» What is being asked
Stop after the line containing "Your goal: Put"; retype every line of the data before it exactly, starting from the first.

***

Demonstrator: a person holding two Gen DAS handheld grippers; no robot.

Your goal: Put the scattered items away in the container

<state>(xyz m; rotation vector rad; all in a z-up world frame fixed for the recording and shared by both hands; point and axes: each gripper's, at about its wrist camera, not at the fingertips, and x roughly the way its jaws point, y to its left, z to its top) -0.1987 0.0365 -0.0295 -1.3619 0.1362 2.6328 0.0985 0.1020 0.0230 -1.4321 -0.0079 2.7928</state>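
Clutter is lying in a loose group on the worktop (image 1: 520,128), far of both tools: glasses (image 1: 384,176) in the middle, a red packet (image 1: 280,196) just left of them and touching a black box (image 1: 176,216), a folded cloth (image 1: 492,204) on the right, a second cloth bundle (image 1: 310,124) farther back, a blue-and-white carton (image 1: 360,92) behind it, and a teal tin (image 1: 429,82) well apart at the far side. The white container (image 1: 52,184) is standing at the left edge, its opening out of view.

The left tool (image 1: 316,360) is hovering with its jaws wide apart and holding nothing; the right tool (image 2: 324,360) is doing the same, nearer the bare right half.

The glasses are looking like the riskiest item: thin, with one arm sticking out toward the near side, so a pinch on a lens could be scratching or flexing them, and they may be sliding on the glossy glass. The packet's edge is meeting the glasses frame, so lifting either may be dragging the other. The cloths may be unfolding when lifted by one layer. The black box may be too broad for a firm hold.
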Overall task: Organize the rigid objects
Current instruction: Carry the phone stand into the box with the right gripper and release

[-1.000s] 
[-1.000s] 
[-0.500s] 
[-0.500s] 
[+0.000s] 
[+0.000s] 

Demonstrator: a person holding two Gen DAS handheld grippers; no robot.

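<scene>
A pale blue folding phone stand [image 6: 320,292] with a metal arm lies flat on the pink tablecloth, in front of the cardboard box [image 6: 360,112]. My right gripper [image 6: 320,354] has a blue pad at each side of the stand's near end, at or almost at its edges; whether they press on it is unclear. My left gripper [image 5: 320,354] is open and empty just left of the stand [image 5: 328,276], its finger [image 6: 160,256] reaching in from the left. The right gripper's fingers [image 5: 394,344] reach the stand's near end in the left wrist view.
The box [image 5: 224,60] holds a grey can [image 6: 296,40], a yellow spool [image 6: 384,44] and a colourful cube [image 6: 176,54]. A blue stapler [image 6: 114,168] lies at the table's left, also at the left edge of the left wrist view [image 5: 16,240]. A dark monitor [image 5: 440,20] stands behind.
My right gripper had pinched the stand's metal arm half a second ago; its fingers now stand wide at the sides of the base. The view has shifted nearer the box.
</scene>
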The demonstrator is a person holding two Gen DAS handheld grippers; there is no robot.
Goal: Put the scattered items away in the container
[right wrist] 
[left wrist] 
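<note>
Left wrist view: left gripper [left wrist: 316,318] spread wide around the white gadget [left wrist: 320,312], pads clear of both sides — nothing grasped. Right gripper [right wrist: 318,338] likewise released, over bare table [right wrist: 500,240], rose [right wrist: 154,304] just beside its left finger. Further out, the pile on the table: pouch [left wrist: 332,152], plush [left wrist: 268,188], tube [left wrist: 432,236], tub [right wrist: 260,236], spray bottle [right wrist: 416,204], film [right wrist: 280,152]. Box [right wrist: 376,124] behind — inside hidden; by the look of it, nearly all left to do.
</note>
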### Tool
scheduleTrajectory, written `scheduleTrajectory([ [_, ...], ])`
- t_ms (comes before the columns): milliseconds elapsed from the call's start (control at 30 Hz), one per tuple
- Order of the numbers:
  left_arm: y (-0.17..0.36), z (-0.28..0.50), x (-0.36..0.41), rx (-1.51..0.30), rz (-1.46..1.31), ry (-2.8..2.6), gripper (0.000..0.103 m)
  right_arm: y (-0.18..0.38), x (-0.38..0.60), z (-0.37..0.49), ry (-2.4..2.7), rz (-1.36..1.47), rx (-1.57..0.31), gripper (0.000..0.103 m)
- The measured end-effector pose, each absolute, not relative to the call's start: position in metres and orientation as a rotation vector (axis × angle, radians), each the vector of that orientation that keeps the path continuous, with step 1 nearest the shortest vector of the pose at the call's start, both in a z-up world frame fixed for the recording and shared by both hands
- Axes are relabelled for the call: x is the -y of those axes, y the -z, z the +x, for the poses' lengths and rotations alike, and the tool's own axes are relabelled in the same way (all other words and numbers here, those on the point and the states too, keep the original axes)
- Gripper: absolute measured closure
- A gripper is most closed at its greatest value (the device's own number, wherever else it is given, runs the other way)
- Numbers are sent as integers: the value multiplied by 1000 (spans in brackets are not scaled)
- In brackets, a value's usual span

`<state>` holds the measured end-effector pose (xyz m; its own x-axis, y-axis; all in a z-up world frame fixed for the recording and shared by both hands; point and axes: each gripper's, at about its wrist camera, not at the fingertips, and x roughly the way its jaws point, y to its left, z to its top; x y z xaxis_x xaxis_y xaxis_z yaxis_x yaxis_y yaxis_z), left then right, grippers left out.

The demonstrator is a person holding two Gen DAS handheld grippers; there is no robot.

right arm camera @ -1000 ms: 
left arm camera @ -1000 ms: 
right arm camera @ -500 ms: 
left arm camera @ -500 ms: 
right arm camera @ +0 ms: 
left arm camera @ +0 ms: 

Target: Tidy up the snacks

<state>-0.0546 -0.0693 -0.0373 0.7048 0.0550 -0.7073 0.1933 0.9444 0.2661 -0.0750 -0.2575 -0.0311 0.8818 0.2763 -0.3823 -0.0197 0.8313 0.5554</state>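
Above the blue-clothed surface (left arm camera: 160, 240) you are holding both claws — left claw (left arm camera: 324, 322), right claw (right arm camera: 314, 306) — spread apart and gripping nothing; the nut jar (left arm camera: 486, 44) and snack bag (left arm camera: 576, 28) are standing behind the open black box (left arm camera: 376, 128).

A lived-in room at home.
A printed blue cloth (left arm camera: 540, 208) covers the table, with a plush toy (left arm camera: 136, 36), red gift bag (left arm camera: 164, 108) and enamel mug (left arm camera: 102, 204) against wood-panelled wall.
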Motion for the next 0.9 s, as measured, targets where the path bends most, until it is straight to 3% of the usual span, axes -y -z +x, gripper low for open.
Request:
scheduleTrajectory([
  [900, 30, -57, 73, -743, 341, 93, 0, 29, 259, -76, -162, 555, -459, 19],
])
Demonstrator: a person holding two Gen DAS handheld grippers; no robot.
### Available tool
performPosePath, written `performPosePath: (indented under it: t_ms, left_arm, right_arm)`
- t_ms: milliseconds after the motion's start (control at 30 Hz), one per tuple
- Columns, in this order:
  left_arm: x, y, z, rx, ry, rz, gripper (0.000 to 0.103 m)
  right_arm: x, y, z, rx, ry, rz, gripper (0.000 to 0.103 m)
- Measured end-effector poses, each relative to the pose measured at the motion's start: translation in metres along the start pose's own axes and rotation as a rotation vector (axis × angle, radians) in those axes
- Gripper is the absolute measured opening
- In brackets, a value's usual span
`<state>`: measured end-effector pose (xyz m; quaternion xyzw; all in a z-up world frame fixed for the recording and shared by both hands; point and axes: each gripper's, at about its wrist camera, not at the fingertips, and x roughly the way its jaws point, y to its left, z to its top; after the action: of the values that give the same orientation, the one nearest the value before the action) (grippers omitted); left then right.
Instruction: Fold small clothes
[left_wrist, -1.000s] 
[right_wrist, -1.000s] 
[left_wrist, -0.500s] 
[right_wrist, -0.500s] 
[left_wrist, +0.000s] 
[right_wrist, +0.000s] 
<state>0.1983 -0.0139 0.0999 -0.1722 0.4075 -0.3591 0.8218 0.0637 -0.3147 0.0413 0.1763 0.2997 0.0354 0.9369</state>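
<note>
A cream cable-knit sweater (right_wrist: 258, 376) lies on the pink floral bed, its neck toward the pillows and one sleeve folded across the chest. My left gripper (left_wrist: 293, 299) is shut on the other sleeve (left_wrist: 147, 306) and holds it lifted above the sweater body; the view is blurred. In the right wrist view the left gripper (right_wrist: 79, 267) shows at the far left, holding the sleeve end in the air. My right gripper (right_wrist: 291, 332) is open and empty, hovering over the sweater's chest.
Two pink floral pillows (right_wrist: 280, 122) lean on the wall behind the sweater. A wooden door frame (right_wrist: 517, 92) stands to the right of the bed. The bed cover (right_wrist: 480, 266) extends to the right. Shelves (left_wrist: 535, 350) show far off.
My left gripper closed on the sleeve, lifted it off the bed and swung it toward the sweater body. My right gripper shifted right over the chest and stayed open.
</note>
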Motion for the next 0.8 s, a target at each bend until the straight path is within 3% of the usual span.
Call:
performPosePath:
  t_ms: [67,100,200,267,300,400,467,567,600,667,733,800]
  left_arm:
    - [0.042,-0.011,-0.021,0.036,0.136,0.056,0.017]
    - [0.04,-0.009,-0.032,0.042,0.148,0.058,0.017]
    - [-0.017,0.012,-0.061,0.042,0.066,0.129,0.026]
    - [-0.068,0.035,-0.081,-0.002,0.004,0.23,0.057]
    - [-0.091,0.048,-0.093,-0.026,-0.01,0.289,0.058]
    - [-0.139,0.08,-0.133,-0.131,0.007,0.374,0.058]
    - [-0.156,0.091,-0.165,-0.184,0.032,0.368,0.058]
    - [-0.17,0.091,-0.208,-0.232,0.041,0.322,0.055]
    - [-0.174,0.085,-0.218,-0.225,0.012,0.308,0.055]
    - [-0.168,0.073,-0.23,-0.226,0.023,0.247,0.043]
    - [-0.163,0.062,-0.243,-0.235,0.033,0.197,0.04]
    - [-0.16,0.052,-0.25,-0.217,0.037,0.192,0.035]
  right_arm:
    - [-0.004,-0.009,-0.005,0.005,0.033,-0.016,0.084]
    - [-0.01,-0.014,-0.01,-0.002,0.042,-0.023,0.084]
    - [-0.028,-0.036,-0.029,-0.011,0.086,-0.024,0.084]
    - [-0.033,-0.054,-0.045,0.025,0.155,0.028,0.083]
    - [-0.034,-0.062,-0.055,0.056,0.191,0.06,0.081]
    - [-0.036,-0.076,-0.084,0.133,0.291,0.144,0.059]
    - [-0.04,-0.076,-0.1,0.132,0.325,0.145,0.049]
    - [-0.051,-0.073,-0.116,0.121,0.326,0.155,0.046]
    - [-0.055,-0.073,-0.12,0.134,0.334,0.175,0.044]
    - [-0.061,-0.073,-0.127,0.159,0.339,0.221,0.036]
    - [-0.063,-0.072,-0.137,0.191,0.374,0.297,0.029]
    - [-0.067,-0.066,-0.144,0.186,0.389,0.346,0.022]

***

» Solution to this task
Demonstrator: a person holding two Gen DAS handheld grippers; no robot.

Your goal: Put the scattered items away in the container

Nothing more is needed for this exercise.